- **WHAT IS REQUIRED**:
Please output the data below exactly as given, starting at its first line and stopping after the line that contains "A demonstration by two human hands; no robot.".
——
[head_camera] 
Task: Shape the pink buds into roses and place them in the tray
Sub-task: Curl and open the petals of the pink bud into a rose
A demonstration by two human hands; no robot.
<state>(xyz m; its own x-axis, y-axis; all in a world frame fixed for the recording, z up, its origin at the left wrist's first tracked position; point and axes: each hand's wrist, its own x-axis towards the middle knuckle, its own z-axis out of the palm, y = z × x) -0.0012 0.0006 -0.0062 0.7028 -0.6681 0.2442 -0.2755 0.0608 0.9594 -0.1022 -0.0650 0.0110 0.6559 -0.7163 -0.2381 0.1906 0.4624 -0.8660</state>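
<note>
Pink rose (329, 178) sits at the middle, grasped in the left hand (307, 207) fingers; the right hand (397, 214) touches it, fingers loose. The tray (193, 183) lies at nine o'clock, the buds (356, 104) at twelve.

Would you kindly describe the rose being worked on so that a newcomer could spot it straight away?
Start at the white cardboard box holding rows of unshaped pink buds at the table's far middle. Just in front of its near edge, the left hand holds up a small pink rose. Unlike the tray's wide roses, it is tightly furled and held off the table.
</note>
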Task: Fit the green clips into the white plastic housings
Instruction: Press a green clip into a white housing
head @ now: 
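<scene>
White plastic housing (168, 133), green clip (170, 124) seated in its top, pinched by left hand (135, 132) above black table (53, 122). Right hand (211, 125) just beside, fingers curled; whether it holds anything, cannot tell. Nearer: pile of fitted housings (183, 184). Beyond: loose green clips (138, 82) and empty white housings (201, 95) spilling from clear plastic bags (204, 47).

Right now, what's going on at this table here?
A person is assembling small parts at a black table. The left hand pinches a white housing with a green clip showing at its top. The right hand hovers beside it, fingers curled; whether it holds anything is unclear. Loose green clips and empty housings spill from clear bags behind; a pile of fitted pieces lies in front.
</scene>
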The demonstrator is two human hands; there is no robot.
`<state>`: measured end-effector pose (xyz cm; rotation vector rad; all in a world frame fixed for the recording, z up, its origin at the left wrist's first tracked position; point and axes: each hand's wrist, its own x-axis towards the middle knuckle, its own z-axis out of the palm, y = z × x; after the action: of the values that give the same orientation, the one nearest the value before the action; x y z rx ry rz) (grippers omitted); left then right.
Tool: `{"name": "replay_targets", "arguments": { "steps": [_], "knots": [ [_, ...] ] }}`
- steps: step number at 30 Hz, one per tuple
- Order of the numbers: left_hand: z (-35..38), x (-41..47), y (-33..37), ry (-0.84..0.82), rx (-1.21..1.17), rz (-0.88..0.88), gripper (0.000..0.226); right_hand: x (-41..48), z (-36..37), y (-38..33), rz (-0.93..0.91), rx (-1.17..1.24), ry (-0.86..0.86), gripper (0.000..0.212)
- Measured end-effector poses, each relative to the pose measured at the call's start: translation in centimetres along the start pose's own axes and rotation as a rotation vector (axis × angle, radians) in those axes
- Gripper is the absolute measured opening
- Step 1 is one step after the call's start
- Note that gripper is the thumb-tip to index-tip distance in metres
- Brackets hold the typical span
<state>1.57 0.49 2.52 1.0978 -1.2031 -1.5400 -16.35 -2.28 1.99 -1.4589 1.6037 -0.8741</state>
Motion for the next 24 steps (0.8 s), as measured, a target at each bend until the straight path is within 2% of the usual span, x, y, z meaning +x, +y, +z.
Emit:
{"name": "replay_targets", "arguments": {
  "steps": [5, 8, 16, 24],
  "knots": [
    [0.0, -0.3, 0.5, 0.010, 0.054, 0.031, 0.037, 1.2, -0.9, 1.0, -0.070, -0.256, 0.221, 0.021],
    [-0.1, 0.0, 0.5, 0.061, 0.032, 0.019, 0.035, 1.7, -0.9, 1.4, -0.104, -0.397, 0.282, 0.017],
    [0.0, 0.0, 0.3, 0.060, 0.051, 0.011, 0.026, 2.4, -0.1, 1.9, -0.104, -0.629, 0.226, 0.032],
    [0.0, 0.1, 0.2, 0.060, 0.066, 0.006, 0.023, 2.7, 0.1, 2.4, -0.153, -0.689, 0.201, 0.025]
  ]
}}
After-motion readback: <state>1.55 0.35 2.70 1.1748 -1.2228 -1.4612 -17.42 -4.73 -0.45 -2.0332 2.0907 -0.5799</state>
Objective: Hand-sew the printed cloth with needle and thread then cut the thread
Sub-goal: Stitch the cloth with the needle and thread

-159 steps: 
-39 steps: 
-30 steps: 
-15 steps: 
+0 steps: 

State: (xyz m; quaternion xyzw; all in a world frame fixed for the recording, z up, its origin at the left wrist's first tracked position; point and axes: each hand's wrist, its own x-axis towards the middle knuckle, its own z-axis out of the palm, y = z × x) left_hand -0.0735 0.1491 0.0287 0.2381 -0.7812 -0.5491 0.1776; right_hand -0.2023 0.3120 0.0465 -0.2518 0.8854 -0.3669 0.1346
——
- **ANSWER AREA**:
[head_camera] 
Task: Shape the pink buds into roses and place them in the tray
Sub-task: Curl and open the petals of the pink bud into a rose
A demonstration by two human hands; no robot.

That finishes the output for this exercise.